I don't think you understand. If you get drunk with someone, you're already raping them. You're raping their soul, their future, and their dreams. Don't be a rapist. Just drink alone and never, EVER have drunk sex.

AND REMEMBER: if you're both drunk, well....you're the guy, and even if neither of you can give consent, you're automatically the rapist by law. That's just science, guys.



gonnif, either you're even better at keeping a straight face than I am when saying ridiculous bullsh*t, or you're actually a ridiculous bullsh*tter. Either way, kudos man. :D



Wait hold on a sec rachiie. Let's play this out. If you're cool with suggesting laws set "arbitrary lines," doesn't that mean there is also an "arbitrary line" between consensual sex and rape? And what about a bar fight and murder? I mean, it's probably only a few more good punches that could make the difference once the other guy is knocked out completely.

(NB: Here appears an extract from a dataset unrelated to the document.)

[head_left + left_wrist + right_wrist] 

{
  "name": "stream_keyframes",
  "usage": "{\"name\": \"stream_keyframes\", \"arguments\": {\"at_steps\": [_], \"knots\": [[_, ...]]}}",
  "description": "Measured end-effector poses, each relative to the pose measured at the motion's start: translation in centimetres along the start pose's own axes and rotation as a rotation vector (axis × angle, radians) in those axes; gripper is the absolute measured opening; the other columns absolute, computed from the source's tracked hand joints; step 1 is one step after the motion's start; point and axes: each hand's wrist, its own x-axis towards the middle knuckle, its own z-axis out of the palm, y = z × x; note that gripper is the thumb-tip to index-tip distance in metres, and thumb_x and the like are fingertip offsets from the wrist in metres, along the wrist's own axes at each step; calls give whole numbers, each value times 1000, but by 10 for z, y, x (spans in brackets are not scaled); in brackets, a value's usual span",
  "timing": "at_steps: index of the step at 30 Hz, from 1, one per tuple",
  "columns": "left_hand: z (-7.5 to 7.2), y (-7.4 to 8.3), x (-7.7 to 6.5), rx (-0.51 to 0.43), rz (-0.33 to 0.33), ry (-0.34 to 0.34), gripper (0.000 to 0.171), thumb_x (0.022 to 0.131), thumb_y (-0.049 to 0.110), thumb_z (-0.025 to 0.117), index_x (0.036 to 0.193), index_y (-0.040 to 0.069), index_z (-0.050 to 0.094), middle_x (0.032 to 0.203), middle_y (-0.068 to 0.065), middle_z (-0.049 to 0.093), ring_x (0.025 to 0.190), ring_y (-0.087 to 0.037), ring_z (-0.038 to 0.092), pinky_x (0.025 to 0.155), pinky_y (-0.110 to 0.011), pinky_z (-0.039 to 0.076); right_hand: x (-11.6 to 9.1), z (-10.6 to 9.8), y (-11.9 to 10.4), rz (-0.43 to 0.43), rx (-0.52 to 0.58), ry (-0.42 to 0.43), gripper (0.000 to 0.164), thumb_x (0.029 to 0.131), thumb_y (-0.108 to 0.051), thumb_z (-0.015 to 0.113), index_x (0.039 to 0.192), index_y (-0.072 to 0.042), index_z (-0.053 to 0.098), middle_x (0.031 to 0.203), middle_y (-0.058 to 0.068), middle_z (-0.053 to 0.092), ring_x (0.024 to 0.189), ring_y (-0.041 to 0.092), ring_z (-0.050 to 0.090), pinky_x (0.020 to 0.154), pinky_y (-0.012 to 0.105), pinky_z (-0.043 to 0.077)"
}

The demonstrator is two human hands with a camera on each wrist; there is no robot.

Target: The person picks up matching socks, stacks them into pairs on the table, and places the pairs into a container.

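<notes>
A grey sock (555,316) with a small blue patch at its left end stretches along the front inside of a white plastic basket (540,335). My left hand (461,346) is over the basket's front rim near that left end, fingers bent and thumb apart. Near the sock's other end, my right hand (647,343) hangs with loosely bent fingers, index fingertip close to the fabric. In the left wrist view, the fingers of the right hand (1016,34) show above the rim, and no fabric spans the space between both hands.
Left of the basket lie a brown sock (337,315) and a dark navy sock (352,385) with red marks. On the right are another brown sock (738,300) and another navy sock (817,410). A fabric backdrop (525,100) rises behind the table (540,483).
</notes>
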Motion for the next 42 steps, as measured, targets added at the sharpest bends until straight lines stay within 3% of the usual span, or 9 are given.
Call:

I think there's some validity to this.



Agreed. Have someone else buy the alcohol. Also have them take the massive fall when your dumb a*s gets caught on a DUI charge and you need a bargaining tool.



Or just those that were smart about doing stupid things.
Being smart about stupid things shows a whole lot more intelligence than being stupid about stupid things.

And don't ever drink and drive. That's just the stupidest **** you could ever do. I've done a lot of bad things in my life, but drinking and driving- no, just no. The consequences are so severe, it's never worth the risk.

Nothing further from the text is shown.